Sharon is extremely disruptive in class. With no sense of her audience and no sense of self, her turn comes to answer the rotating question, and she launches into a story, the volume of her voice set to American-Trumper.
Throughout the class, as we study different subjects, we are asked the same question by the teacher and given a chance to answer, one by one. When the time comes for Sharon to answer “Cosa fai per fare esercizio?” (What do you do for exercise?), a question asked and answered by 6 other students moments before, her response goes like this: “You’re asking what I like to do for exercise? Well, I’m from Florida, and the sole, the sun, is always shining in Florida; we have the best weather in Florida. So we swim a lot. How do you say ‘swimming’ in Italiano? Yeah, we swim, we’re always swimming. And we also have some of the best golf courses. People all over the world come to Florida to Golf. That’s where the world Golf championship…” Our teacher gently interrupts her, saying she gets it. “Nuoto, you swim. Please try to speak in Italian, Sharon”. Our teacher then turns her body and asks the same question to the student unlucky enough to sit next to Sharon that day.

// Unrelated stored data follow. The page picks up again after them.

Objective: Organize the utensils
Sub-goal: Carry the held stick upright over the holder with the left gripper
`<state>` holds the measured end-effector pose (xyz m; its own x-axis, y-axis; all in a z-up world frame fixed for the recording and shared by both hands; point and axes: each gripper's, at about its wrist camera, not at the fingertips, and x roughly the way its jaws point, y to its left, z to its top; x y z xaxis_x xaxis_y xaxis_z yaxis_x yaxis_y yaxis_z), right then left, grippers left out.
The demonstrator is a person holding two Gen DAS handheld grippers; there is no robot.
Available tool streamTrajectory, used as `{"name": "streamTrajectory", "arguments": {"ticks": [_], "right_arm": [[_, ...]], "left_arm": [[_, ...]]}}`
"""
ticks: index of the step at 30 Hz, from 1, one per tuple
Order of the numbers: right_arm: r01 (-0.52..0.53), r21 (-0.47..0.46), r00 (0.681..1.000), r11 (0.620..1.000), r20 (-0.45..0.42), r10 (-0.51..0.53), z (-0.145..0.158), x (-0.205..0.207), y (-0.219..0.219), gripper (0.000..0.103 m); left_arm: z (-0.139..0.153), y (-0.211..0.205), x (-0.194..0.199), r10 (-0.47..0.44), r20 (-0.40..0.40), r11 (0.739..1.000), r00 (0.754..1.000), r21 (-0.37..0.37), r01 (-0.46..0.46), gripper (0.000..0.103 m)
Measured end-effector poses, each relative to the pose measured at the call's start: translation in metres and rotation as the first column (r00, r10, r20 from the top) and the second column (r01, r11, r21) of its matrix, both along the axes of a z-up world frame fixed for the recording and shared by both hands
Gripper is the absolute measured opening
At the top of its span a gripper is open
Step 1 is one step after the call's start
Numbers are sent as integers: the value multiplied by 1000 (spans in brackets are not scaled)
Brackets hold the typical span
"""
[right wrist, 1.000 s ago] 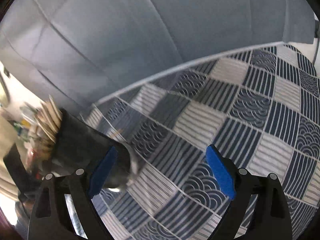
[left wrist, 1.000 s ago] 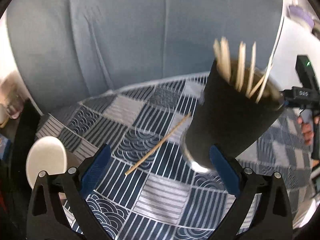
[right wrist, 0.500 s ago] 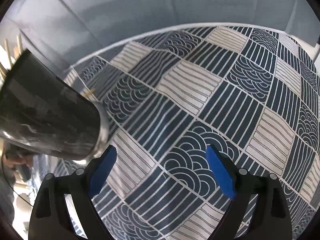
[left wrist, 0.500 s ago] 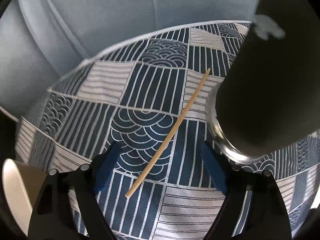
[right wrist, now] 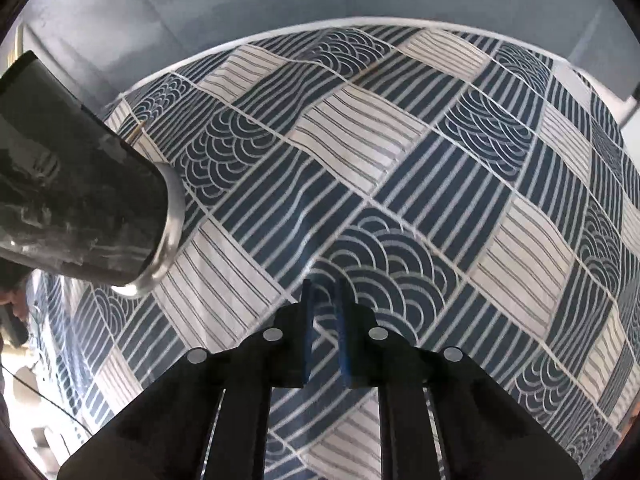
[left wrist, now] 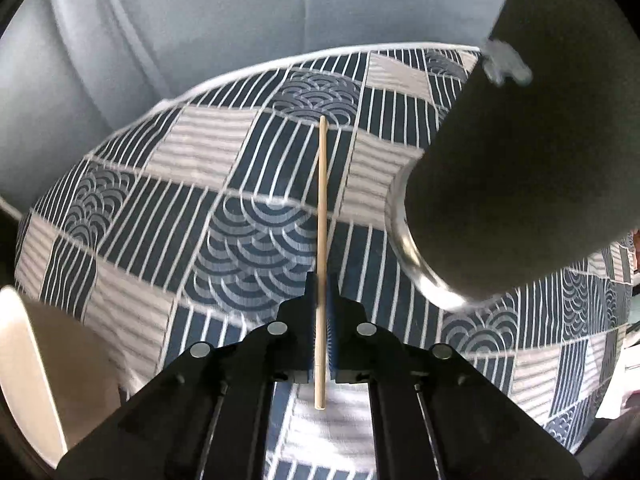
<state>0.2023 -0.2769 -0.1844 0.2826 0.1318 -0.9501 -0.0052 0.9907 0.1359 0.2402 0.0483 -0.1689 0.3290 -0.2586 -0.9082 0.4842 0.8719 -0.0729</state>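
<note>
Pinching one chopstick (left wrist: 321,216) in my just-closed left hand-held gripper (left wrist: 321,320), lying mid-surface beside the dark cup (left wrist: 528,168); my right hand-held gripper (right wrist: 325,320) is closing empty. Dropping it in remains.

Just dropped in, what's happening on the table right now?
The left gripper has just closed on a wooden chopstick lying on the patterned tablecloth, beside the dark cup. The right gripper has just closed too, with nothing visible between its fingers.
</note>
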Motion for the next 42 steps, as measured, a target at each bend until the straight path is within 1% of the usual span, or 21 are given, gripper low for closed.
{"name": "streamTrajectory", "arguments": {"ticks": [1,3,7,9,11,12,13,15,18,20,23,26,28,30,32,33,35,37,40,41,42], "right_arm": [[-6,10,1000,1000,-8,6,1,-3,-2,4],[-15,33,1000,999,-20,16,1,-10,-2,4],[-31,61,999,998,-19,33,11,-24,-4,3],[-40,71,999,997,-7,41,19,-27,-4,3],[-51,79,999,996,16,50,31,-28,-4,3],[-60,84,998,995,31,57,38,-28,-3,3],[-69,88,997,994,49,65,47,-28,-2,3],[-83,98,994,992,81,76,63,-24,1,3],[-122,133,983,984,156,101,94,-17,9,3],[-160,155,969,975,213,125,115,-10,18,3],[-221,193,940,956,303,156,149,-6,30,3],[-269,205,915,941,360,183,173,-3,41,3],[-299,200,897,933,392,203,186,-1,51,3],[-317,212,889,924,406,212,192,2,57,3],[-337,225,882,914,416,222,195,6,63,3],[-342,226,880,912,418,226,195,8,65,3],[-362,237,874,902,423,239,195,11,69,3],[-377,240,869,895,426,251,191,13,74,4],[-394,240,866,887,421,271,182,16,80,4],[-399,243,865,884,420,275,178,18,82,4],[-406,248,864,879,418,281,174,19,84,4]], "left_arm": [[0,3,-5,15,-14,1000,1000,-5,-15,4],[2,14,-16,66,-64,997,996,-42,-69,4],[12,29,-40,141,-92,981,986,-120,-152,4],[24,40,-53,198,-99,963,975,-168,-212,4],[37,46,-63,224,-95,947,970,-213,-239,4],[49,50,-70,247,-79,932,966,-254,-259,4],[56,52,-72,255,-75,923,964,-278,-265,4],[79,57,-82,274,-46,899,961,-342,-272,4],[109,49,-80,279,8,878,960,-407,-252,4],[131,43,-81,274,44,866,961,-445,-227,4],[160,25,-74,254,111,866,961,-468,-175,4],[182,8,-69,226,158,865,961,-486,-124,4],[188,-3,-64,204,174,860,963,-503,-91,4],[189,-18,-56,187,191,856,964,-514,-64,5],[187,-26,-50,179,190,840,965,-540,-49,5],[186,-31,-47,179,194,829,965,-558,-41,5],[180,-39,-42,174,199,821,964,-570,-30,5],[173,-41,-39,174,217,814,960,-580,-16,5],[162,-42,-35,205,236,800,950,-599,-23,5],[159,-42,-34,215,245,795,945,-606,-24,5],[154,-42,-33,236,265,792,935,-610,-27,5]]}}
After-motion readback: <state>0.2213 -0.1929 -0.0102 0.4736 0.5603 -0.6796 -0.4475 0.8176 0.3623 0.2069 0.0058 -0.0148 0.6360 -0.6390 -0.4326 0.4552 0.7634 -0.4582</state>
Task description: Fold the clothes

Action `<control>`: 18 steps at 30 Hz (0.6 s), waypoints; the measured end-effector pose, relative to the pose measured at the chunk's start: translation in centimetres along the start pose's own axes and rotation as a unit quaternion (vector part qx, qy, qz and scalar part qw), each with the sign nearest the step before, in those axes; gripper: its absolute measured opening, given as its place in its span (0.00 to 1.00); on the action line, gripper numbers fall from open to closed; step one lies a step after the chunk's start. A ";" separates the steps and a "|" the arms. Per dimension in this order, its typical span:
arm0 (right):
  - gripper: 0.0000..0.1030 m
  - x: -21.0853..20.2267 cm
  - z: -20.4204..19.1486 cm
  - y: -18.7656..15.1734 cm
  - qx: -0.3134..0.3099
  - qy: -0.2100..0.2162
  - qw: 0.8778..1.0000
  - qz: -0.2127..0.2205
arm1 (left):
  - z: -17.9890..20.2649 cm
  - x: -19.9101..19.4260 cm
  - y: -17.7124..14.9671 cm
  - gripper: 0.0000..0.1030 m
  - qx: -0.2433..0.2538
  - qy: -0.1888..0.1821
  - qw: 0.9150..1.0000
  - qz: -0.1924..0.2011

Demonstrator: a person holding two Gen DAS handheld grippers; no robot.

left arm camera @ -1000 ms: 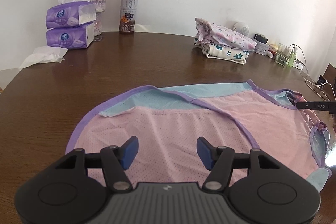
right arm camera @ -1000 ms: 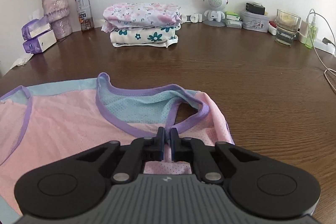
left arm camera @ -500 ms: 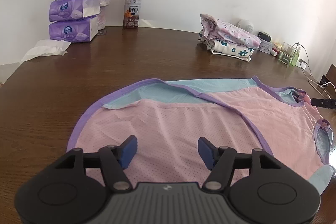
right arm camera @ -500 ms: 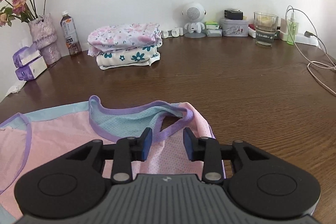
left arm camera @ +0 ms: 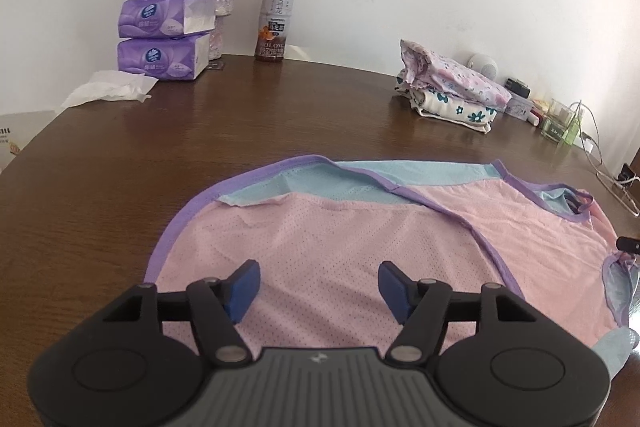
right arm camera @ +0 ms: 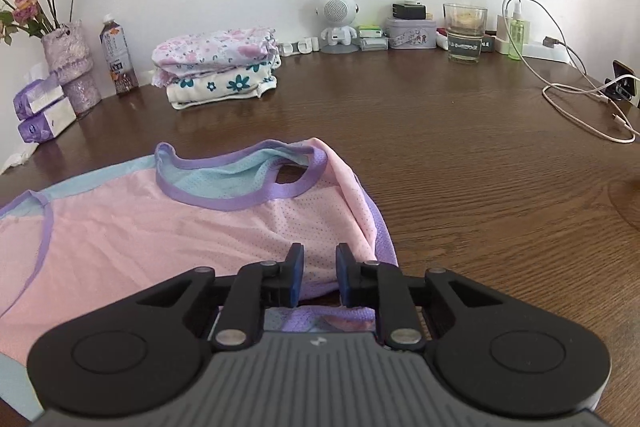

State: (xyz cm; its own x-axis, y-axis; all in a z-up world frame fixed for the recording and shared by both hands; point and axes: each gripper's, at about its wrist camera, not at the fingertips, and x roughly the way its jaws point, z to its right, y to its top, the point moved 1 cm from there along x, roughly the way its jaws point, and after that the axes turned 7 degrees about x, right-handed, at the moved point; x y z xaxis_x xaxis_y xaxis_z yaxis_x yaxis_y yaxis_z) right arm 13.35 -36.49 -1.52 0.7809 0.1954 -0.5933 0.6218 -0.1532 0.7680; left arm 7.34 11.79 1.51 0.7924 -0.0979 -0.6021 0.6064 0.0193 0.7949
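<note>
Right tongs [right arm camera: 318, 275] have let go of the purple collar they were pinching a second ago and slid along to the pink shoulder edge; their jaws sprang apart and have just been closing again, pink mesh showing in the gap, pads not pressing on it. So your right tongs are released, narrow gap. Your left tongs [left arm camera: 318, 287] are spread wide over the pink panel, nothing gripped, and have barely shifted.

The vest [left arm camera: 360, 247] lies spread flat on the worktop [right arm camera: 460, 167], pink mesh on top, light-blue lining showing at the armhole and neck, purple binding round the edges. In the right view the neck opening [right arm camera: 240, 179] faces the far side of the worktop, and the shoulder fabric bunches in a small fold just ahead of your right fingertips [right arm camera: 297, 273]. A bit of purple-trimmed fabric sits under the right tongs' body.

Far edge, well apart from the vest: a stack of folded floral clothes [right arm camera: 218, 67], a bottle of tea [left arm camera: 276, 19], two purple tissue packs [left arm camera: 164, 39] stacked beside a vase of roses [right arm camera: 72, 67], a loose tissue [left arm camera: 108, 89]. To the right, a small white robot-shaped speaker [right arm camera: 338, 21], a glass [right arm camera: 464, 33], a green spray bottle [right arm camera: 516, 35], white charging cables [right arm camera: 580, 99].
</note>
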 end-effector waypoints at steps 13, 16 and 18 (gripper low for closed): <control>0.28 -6.8 -8.0 -6.1 -0.064 0.162 0.984 -0.046 | 0.8 -5.7 -3.8 0.59 0.035 -0.013 0.999 -0.002; 0.26 -7.0 -9.0 -7.7 -0.089 0.144 0.983 -0.065 | 0.3 -5.8 -4.9 0.45 0.031 -0.009 0.999 -0.018; 0.23 -7.3 -9.0 -8.3 -0.093 0.128 0.985 -0.064 | 0.0 -6.0 -5.3 0.43 0.035 -0.001 0.999 -0.015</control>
State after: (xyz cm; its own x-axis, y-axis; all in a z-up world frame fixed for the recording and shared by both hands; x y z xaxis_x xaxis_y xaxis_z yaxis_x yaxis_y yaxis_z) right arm 1.98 -27.94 -1.40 0.6419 0.4429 -0.6260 0.6739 0.0637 0.7361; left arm -0.64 12.30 0.90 0.7739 -0.0989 -0.6255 0.6235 -0.0537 0.7799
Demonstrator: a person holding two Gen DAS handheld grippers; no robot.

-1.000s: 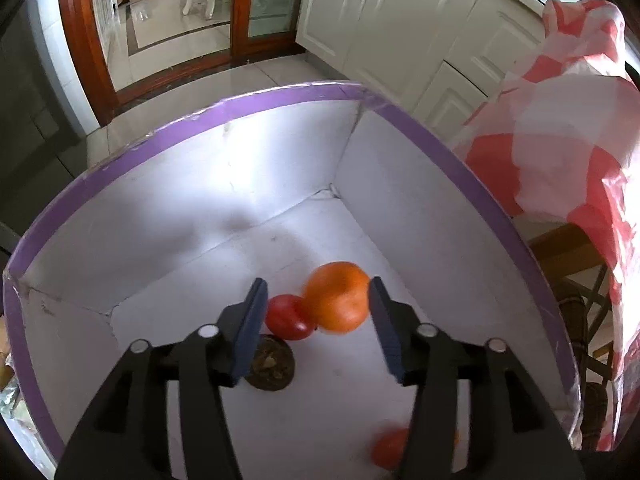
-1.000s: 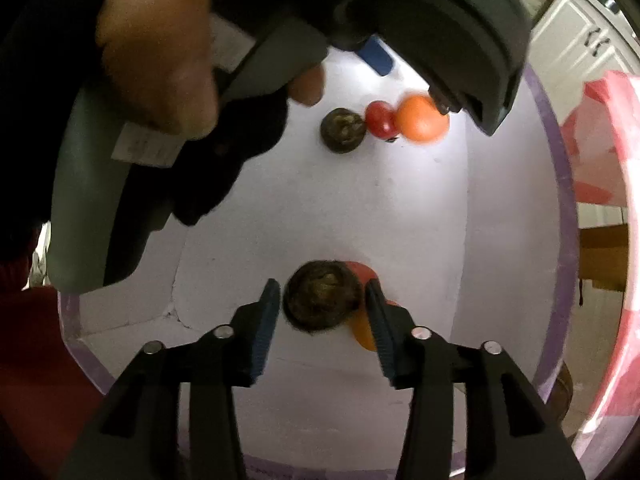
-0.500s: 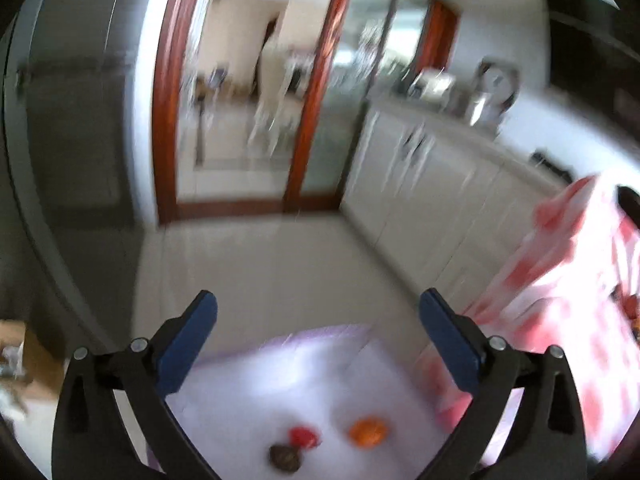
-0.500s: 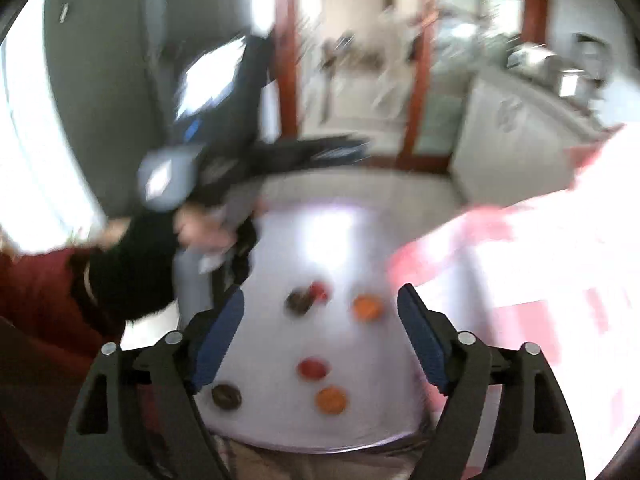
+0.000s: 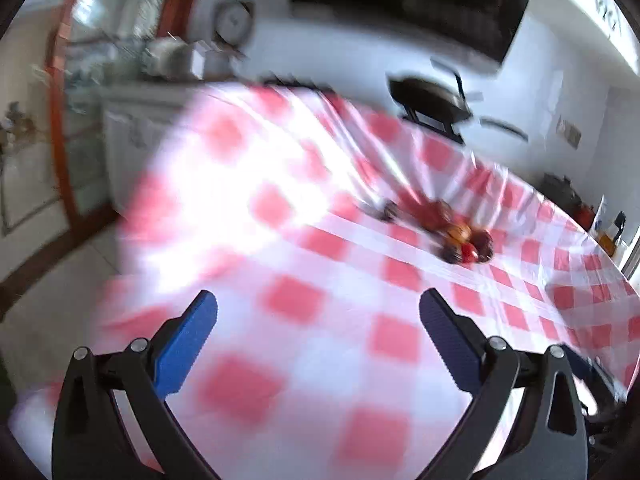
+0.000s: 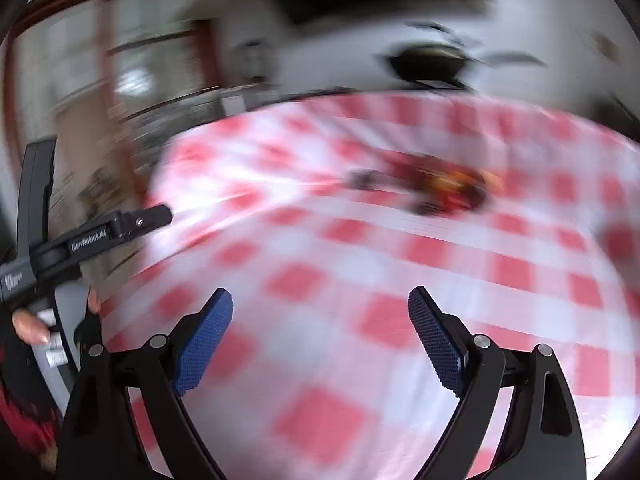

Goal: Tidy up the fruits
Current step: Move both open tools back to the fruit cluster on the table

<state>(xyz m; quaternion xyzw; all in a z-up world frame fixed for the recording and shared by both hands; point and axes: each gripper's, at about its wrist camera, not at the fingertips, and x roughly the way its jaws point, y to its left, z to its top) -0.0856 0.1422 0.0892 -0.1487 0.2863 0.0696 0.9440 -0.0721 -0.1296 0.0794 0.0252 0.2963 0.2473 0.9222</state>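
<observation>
Both the left gripper (image 5: 318,320) and the right gripper (image 6: 320,318) are hanging over the red-and-white checked cloth-covered surface (image 5: 320,360), their blue-padded fingers (image 6: 202,344) having just been opening wide with nothing between them. A blurred cluster of red, orange and dark round fruits (image 5: 460,236) is lying on the cloth well ahead of both.

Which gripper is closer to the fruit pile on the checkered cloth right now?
Too close to call. Left gripper and right gripper, both open and empty, hover above the near cloth with the fruit pile well ahead, slightly right of each.
</observation>
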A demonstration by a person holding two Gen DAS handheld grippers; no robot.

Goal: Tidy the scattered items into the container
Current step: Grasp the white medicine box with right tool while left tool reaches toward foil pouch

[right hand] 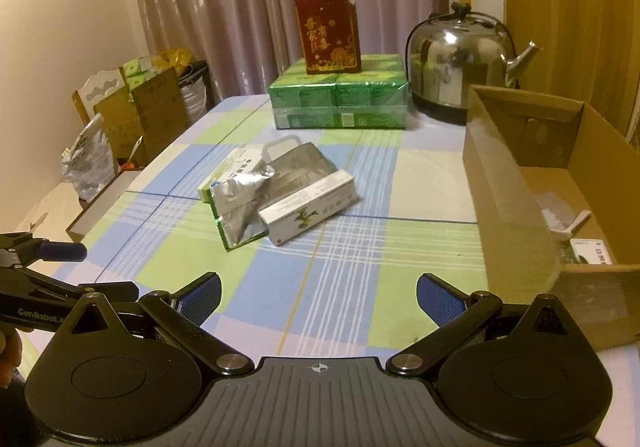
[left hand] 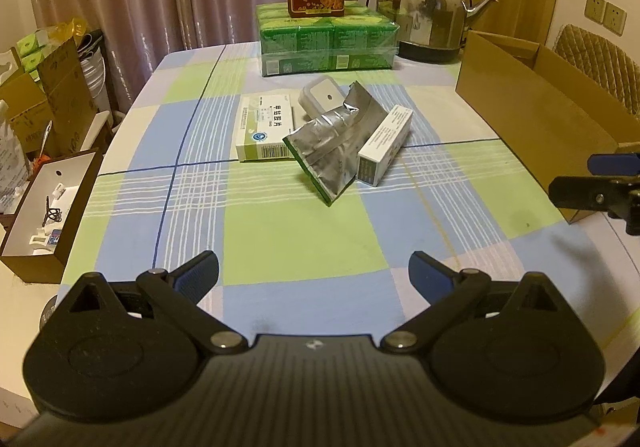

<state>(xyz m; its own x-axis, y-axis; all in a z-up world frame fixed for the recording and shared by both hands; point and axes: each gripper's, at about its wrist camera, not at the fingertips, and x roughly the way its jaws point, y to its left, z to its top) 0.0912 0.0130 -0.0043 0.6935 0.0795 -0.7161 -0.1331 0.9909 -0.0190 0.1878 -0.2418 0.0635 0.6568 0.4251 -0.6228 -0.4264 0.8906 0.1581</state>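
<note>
Left wrist view shows my left fingers [left hand: 314, 271] spread wide and empty, hovering low over the checked counter [left hand: 280, 239], and the right wrist view shows my right fingers [right hand: 318, 295] just as wide, holding nothing. The scattered items lie in one heap mid-counter, well ahead of both: a green-and-white box [left hand: 264, 131] on the left, a crumpled foil pouch [left hand: 328, 151] leaning across the middle, a slim white carton [left hand: 384, 145] propped against the pouch on the right, and a small white case [left hand: 320, 97] behind them. The cardboard box [right hand: 508, 183] — my container — stands open to the right of the heap, with a few things already on its floor. I judge the carton the best first pick for the right side, since it sits nearest the container and lies on top: close on its long faces, square to them, and lift straight up so the pouch does not drag along. The pouch is limp and slick — I would pinch it by a flat edge, not the crumpled top.
</note>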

The one and only time she went for apertivo with us after class, she held the group hostage. She started the night asking everyone to take turns guessing how old she was. She was crazed, pointing her attention gun at each one of us in turn, daring us to guess a number other than her obvious age. The pretty lawyer from Holland politely set the bar low at 48. We all followed suit, which pleased Sharon well enough. Only once she had a guess from every single one of us did she holster her pistol and smugly tell us she was turning 60 this year. The bomb she dropped was a dud, and though it was only metaphorical, I wished it had been real and blown us all up.
Later, during the Sharon-show, upon hearing that I was from California, she launched into all the ways California was a hell-scape and that she herself lives in Florida, where there are no problems and they don’t put litter boxes in classrooms for kids who identify as cats.
When asked what she was doing here in Rome, she explained that she works in PR and is here to evangelize her Catholic faith. She said that no one else could do what she does, and so far, she has really impressed a lot of people high up in the church with her skills. I had no idea what she was talking about and with massive effort I made conversation with someone else, psychically blocking her from engaging with me further.
Of course, if you haven’t met Sharon, you probably think I’m being a bully. The best in you is saying this is a woman just being her kooky self, living her life without shame. I am telling you that Sharon could benefit from some shame.
The main reason I give Sharon no grace is that she voted for Donald Trump. She did not come out and say this, but you can see it simmering under the surface. Her meager self-control was spent on NOT wearing a MAGA hat on the streets of Rome. It’s tempting to put in the line “I moved to Europe to get away from people like her” somewhere in this post but it wouldn’t be true. I’m also tempted to reflect on why she bothers me so much, but that would also be insincere. This woman, and the army like her, are a threat to my friends and family, to my wife and her rights, to my ability to move back to a semi-functioning democracy.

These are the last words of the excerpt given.